Even the annual "Keeping Pace with K–12 Online Learning" report, sponsored by a number of leading online learning organizations, cautions that "purchasing practices are outpacing available measures of quality….it is easy for low-quality, low-cost providers to say that they meet state content standards and teacher certifications….[and] critically important decisions about online learning resources are all too often being made largely on the basis of price, which can lead to poor results for individual schools and for education as a whole."

The question is not whether virtual learning will grow, but how?

Virtual learning models are evolving rapidly. We've already seen online learning evolve from a mostly text-based experience to one that can incorporate sophisticated gaming, adaptive assessment, and a variety of social networking platforms.
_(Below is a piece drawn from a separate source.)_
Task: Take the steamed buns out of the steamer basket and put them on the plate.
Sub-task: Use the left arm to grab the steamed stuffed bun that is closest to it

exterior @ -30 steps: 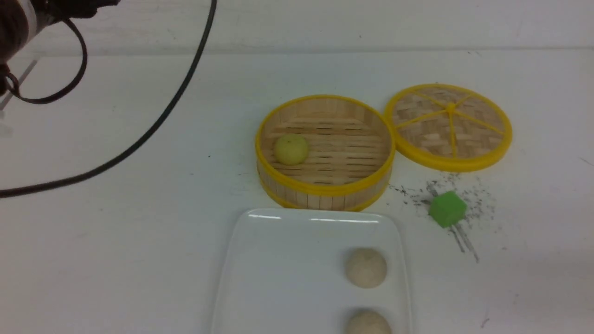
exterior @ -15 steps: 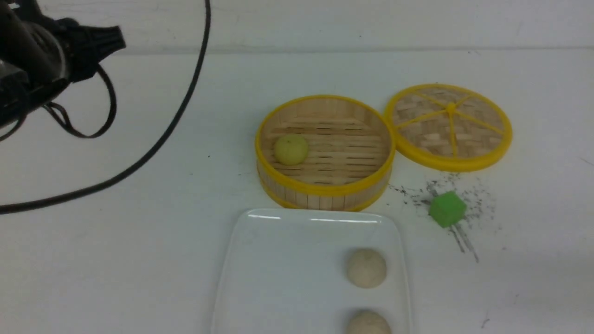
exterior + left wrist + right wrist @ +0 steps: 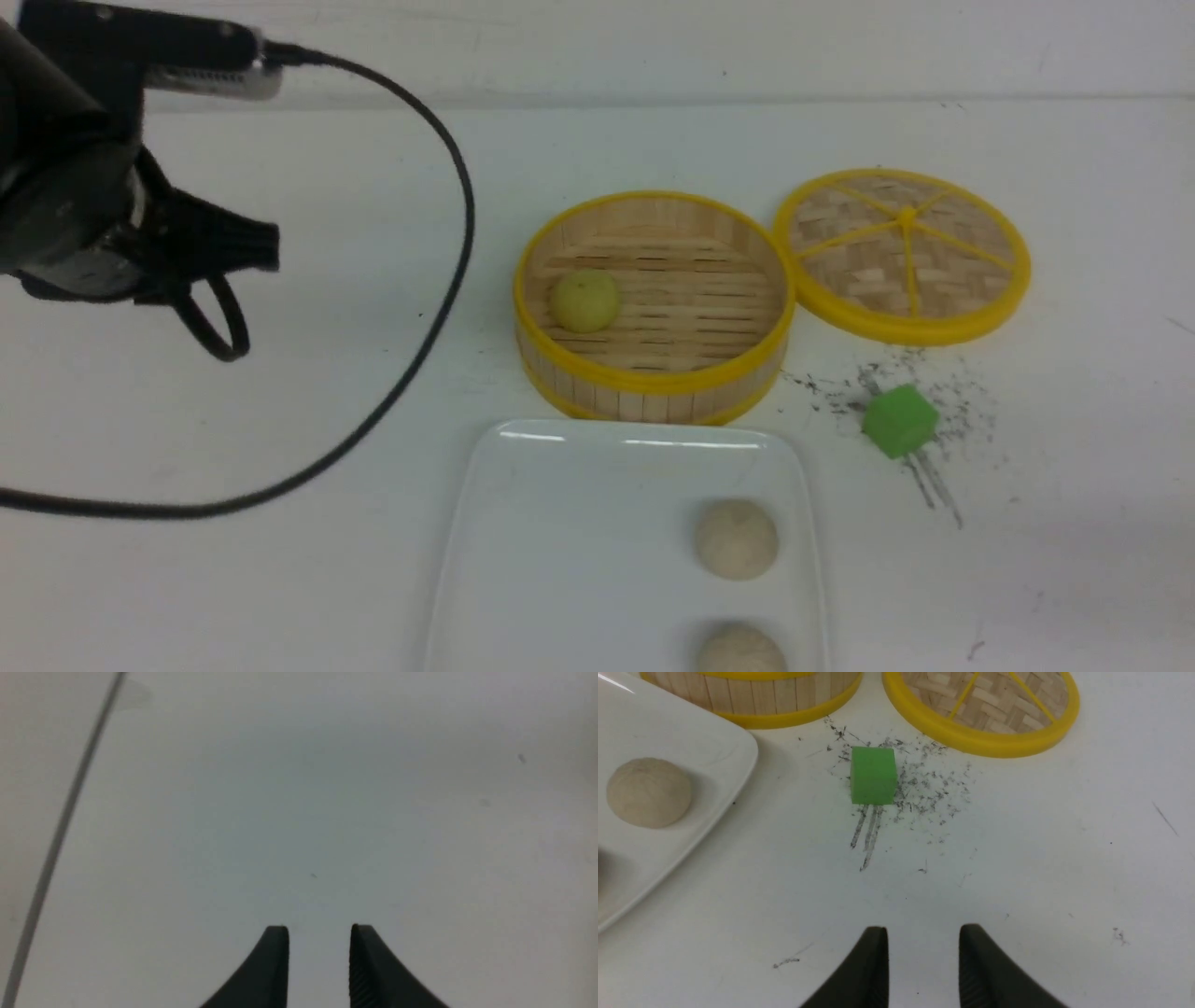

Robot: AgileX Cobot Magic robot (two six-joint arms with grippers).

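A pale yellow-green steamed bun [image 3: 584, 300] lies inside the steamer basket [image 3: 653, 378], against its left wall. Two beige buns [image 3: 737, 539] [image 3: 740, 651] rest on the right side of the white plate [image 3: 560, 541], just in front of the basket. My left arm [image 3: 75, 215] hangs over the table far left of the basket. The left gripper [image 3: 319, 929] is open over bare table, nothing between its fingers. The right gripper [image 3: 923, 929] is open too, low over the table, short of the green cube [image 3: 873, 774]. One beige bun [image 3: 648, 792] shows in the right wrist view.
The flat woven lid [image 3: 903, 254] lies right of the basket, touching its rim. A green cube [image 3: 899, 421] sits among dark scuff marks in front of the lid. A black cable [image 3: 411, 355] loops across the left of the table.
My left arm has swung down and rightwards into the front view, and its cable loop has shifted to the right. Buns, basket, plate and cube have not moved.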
Since it's almost certain that we cannot predict what types of innovative learning options will become available for students in the next decade, it’s essential for policies to be open to new formats, methods, and providers—including public, nonprofit, and private.

Yet, at the same time, public education and public funding must serve a public purpose. In particular, our approach should be guided by the principles of equity, quality, and efficiency, with a specific emphasis on improving outcomes for low-performing and disadvantaged students.

Our country's recent experiences with charter schooling demonstrate that openness to new governance structures and forms of schooling is important, but no means sufficient, to ensure high-quality educational options. Perceptions or misperceptions of quality—especially in a field that adheres to traditional notions of “school”—are critical to continued openness and public support of new virtual learning options.

Moreover, we see disturbing signs that in the absence of a public agenda, the interests of individual providers, whether they are traditional school districts or private businesses, will drive this emerging market. Many traditional districts and education providers are resistant to and lack incentives to adopt new and potentially more productive and effective options. And, ambitious private providers are pushing their own, sometimes narrow, interests through aggressive lobbying and public affairs work. It’s quite natural and important for organizations to advocate on their own behalf. But, ideally, the field of competition and innovation is defined by educational outcomes, not statehouse lobbying for a particular product or intervention. We must craft policies that enable transparency, informed decision-making, and incentives that drive these actors toward important public purposes.